What this task involves = From the line with "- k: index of" through the line with "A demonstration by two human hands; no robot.", repeat the entries verbatim, both end lines included, and add nothing.

Available data =
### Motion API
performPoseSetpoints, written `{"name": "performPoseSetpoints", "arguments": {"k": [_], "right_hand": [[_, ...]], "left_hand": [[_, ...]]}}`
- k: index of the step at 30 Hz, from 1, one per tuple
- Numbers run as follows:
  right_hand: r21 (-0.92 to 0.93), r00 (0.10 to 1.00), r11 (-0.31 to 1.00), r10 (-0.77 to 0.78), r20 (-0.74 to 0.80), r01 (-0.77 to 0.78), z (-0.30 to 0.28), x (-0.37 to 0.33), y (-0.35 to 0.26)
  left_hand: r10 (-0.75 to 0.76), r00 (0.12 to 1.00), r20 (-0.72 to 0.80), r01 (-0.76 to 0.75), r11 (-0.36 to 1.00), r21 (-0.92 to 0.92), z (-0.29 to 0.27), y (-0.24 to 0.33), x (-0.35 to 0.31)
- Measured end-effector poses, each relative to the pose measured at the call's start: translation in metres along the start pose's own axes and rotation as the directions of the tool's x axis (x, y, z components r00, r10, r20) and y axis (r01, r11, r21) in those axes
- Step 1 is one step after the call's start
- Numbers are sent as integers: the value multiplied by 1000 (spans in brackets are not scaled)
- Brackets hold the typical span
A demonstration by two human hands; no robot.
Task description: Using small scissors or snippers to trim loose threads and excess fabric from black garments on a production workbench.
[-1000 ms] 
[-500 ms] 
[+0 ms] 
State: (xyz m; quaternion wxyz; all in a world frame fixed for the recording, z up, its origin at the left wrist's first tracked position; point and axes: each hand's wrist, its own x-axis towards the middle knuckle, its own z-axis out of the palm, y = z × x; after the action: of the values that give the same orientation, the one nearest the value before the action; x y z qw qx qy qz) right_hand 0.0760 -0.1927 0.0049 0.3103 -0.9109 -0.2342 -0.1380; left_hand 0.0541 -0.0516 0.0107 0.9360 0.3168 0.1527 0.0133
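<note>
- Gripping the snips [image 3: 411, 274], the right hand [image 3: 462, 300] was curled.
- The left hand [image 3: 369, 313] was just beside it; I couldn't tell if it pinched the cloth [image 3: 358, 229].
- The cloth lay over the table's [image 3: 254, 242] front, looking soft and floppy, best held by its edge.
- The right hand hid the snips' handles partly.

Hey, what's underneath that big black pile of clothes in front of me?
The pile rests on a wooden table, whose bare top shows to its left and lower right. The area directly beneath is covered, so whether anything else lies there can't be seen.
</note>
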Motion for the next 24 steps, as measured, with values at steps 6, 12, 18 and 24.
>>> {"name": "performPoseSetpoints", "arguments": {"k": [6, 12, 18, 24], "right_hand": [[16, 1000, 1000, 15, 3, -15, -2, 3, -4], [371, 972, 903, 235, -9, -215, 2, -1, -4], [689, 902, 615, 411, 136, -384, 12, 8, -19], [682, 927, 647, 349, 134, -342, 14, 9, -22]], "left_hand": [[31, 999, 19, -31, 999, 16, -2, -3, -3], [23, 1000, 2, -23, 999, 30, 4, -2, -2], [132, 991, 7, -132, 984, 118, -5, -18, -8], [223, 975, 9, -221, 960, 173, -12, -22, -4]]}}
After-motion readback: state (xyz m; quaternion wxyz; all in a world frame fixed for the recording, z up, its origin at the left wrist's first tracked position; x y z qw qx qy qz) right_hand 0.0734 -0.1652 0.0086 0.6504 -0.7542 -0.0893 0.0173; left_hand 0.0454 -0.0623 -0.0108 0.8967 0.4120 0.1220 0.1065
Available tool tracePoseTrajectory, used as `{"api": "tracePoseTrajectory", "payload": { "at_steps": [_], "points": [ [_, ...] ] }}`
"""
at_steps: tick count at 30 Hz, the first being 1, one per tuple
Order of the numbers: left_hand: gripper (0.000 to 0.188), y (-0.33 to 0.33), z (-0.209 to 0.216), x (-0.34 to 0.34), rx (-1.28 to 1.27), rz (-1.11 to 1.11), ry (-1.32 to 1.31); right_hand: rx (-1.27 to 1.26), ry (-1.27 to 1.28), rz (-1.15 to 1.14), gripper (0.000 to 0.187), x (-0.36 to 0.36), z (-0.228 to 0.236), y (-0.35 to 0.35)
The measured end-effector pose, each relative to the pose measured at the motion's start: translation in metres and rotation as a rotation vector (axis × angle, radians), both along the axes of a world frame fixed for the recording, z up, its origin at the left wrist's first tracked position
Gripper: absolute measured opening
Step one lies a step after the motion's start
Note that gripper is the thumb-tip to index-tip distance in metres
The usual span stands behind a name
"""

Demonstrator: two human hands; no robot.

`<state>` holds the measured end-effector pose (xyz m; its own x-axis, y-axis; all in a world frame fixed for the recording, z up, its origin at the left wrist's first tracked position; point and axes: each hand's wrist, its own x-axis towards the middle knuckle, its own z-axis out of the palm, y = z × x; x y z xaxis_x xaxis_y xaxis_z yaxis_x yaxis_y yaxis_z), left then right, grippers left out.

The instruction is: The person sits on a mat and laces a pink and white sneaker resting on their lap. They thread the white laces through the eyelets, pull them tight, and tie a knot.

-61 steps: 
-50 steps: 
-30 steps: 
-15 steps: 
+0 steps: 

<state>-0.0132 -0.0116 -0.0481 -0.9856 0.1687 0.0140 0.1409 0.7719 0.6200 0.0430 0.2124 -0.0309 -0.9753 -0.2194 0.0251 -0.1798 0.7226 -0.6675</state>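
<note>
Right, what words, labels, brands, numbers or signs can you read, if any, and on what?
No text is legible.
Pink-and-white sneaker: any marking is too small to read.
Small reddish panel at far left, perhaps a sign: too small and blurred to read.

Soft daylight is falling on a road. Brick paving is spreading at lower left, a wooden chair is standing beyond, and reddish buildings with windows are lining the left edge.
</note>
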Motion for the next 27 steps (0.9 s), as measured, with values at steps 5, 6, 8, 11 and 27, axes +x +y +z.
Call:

Task solution =
- k: index of the step at 30 Hz, from 1, one per tuple
- Numbers run as follows:
  right_hand: r21 (-0.92 to 0.93), r00 (0.10 to 1.00), r11 (-0.31 to 1.00), r10 (-0.77 to 0.78), r20 (-0.74 to 0.80), r01 (-0.77 to 0.78), z (-0.30 to 0.28), x (-0.37 to 0.33), y (-0.35 to 0.26)
  left_hand: r10 (-0.75 to 0.76), r00 (0.12 to 1.00), r20 (-0.72 to 0.80), r01 (-0.76 to 0.75), r11 (-0.36 to 1.00), r21 (-0.92 to 0.92), z (-0.29 to 0.27), y (-0.24 to 0.33), x (-0.35 to 0.31)
- Measured end-effector poses, each relative to the pose measured at the call's start: translation in metres along the start pose's own axes and rotation as the directions of the tool's x axis (x, y, z components r00, r10, r20) and y axis (r01, r11, r21) in those axes
- Step 1 is one step after the call's start
- Numbers are sent as integers: the value multiplied by 1000 (spans in brackets are not scaled)
- Brackets hold the typical span
A demonstration by two human hands; no robot.

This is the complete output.